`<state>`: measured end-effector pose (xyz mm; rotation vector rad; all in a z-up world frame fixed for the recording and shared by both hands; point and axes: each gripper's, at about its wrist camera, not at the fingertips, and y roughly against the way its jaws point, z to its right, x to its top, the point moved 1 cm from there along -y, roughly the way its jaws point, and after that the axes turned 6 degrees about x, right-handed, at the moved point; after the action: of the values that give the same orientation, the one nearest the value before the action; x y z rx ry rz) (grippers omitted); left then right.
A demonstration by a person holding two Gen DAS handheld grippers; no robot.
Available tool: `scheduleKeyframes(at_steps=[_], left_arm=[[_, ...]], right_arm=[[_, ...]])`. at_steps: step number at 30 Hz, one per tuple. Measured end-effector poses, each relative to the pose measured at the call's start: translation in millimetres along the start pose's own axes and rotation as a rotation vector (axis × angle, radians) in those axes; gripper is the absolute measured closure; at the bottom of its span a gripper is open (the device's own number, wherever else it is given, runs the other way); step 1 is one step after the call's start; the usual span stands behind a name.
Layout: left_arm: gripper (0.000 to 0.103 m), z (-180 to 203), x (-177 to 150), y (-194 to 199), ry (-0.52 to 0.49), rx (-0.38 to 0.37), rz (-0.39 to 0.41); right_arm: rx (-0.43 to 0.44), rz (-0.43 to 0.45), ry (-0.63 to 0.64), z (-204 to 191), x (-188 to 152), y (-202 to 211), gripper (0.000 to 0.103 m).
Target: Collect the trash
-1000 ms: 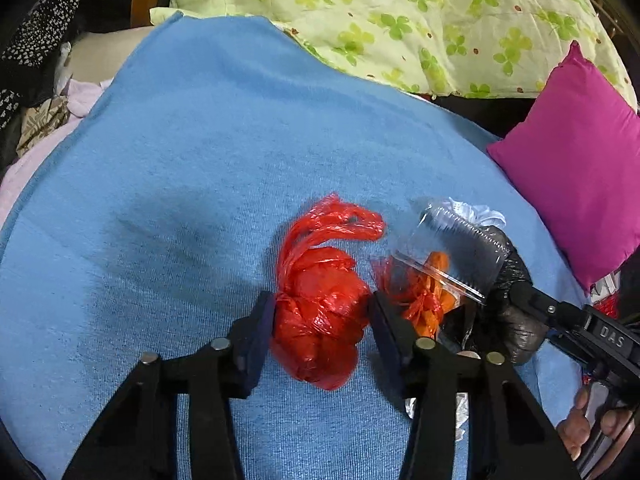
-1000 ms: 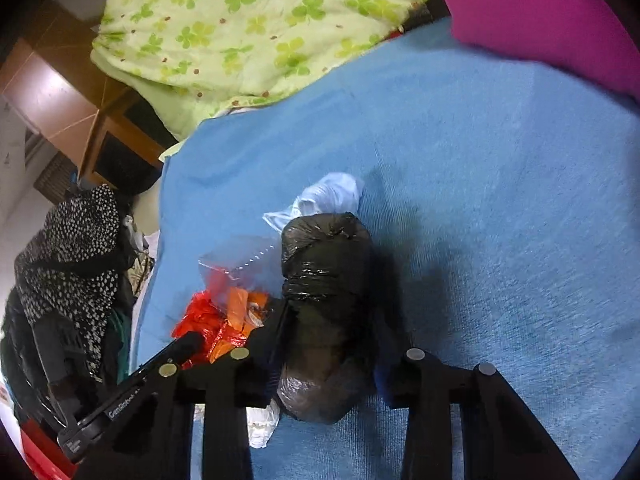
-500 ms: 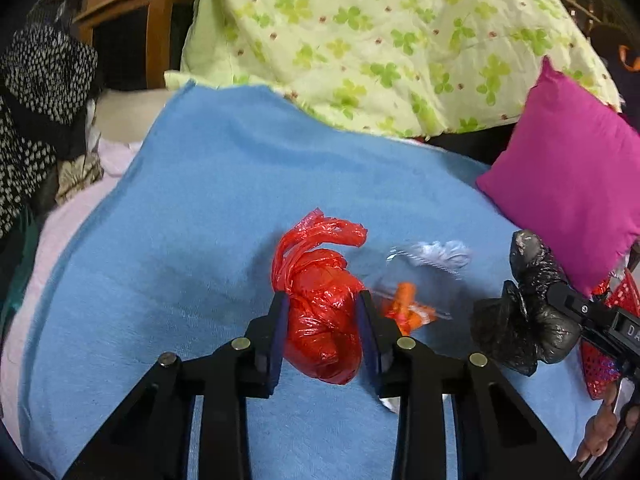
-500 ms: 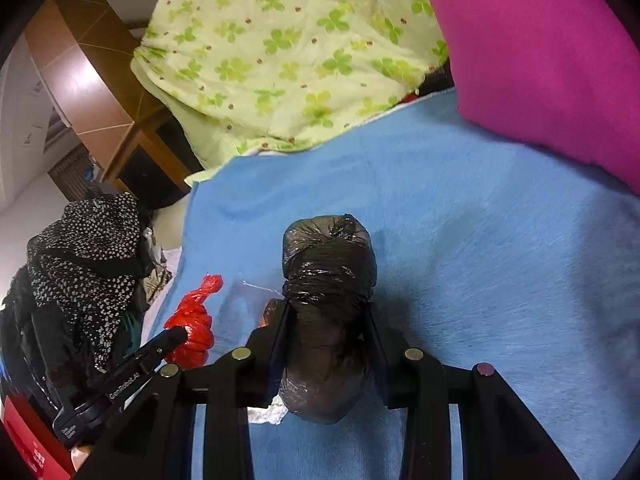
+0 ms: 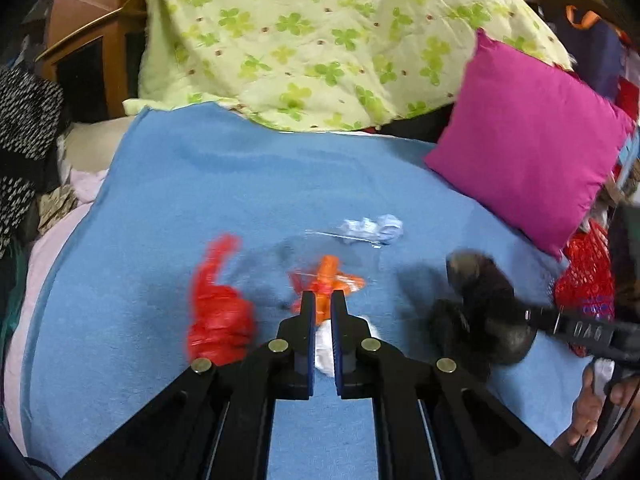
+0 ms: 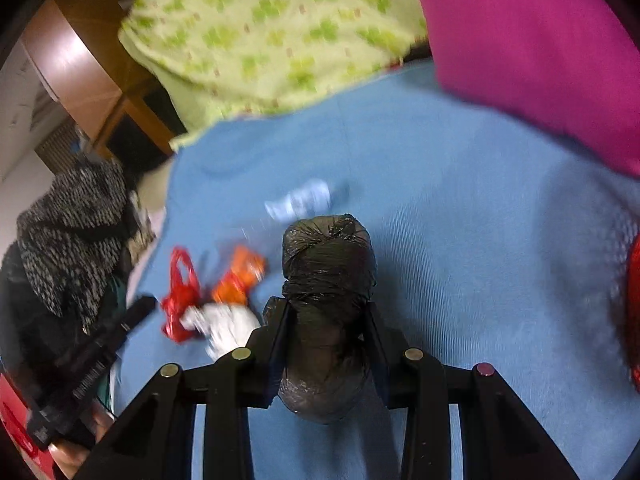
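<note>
My left gripper (image 5: 323,294) is shut with nothing between its jaws. The red plastic bag (image 5: 220,312) lies blurred on the blue blanket (image 5: 240,184), just left of it. Orange wrapper scraps (image 5: 326,276) sit beyond the fingertips, and a white tissue (image 5: 326,348) shows under them. A crumpled pale blue wrapper (image 5: 372,230) lies farther back. My right gripper (image 6: 328,304) grips a knotted black bag (image 6: 328,264) above the blanket; its jaws are easing open with the bag still pressed between the pads. The same black bag (image 5: 480,320) shows at the right of the left wrist view.
A pink pillow (image 5: 532,152) and a green clover quilt (image 5: 320,40) border the blanket at the back. A red mesh basket (image 5: 586,280) stands at the right edge. Dark speckled clothing (image 6: 72,240) and wooden furniture (image 6: 80,72) are off the left side.
The red bag has left my left gripper and lies on the blanket to its left; that gripper rose and shut empty. My right gripper lifted the black bag and shifted right.
</note>
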<state>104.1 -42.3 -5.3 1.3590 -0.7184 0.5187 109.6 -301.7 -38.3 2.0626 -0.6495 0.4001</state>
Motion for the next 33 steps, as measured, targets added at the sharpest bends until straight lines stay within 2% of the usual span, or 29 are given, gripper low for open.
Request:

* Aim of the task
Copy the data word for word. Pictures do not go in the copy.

* Response to the exercise
`<state>`: measured end-effector pose (xyz mm; rotation vector rad; all in a z-up world frame fixed for the recording and shared by both hands; point and axes: each gripper's, at about its wrist camera, not at the fingertips, and y roughly against the way its jaws point, z to its right, x to its top, the point moved 1 cm from there along -y, roughly the way its jaws point, and after that the axes turned 6 degrees about x, right-handed, at the moved point; after the action: of the values that give the same orientation, the one nearest the value before the action; x y z rx ry rz) (grippers omitted); left then right.
A demonstration by a person holding two Gen DAS handheld grippers; no robot.
Available tool: `scheduleKeyframes(at_steps=[_], left_arm=[[_, ...]], right_arm=[[_, ...]])`. at_steps: step number at 30 Hz, one per tuple. Measured end-effector poses, each relative to the pose measured at the call's start: translation in millimetres along the start pose's own axes and rotation as a rotation vector (axis × angle, radians) in those axes; gripper is the absolute measured closure; at the bottom of its span a gripper is open (the device's own number, wherever else it is given, runs the other way); step 1 is one step after the call's start; the usual span stands behind a name.
Layout: left_arm: gripper (0.000 to 0.103 m), z (-180 to 203), x (-177 to 150), y (-194 to 199), ry (-0.52 to 0.49), rx (-0.38 to 0.37), rz (-0.39 to 0.41); right_arm: rx (-0.43 to 0.44), rz (-0.43 to 0.45), ry (-0.63 to 0.64), z (-204 to 191), x (-188 to 152), y (-202 to 211), gripper (0.000 to 0.103 m).
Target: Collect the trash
-1000 ms: 
-1000 ms: 
-500 ms: 
-500 ms: 
+0 ms: 
+0 ms: 
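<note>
My left gripper (image 5: 323,294) is shut with nothing between its jaws. The red plastic bag (image 5: 220,312) lies blurred on the blue blanket (image 5: 240,184), just left of it. Orange wrapper scraps (image 5: 326,276) sit beyond the fingertips, and a white tissue (image 5: 326,348) shows under them. A crumpled pale blue wrapper (image 5: 372,230) lies farther back. My right gripper (image 6: 328,304) grips a knotted black bag (image 6: 328,264) above the blanket; its jaws are easing open with the bag still pressed between the pads. The same black bag (image 5: 480,320) shows at the right of the left wrist view.
A pink pillow (image 5: 532,152) and a green clover quilt (image 5: 320,40) border the blanket at the back. A red mesh basket (image 5: 586,280) stands at the right edge. Dark speckled clothing (image 6: 72,240) and wooden furniture (image 6: 80,72) are off the left side.
The red bag has left my left gripper and lies on the blanket to its left; that gripper rose and shut empty. My right gripper lifted the black bag and shifted right.
</note>
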<state>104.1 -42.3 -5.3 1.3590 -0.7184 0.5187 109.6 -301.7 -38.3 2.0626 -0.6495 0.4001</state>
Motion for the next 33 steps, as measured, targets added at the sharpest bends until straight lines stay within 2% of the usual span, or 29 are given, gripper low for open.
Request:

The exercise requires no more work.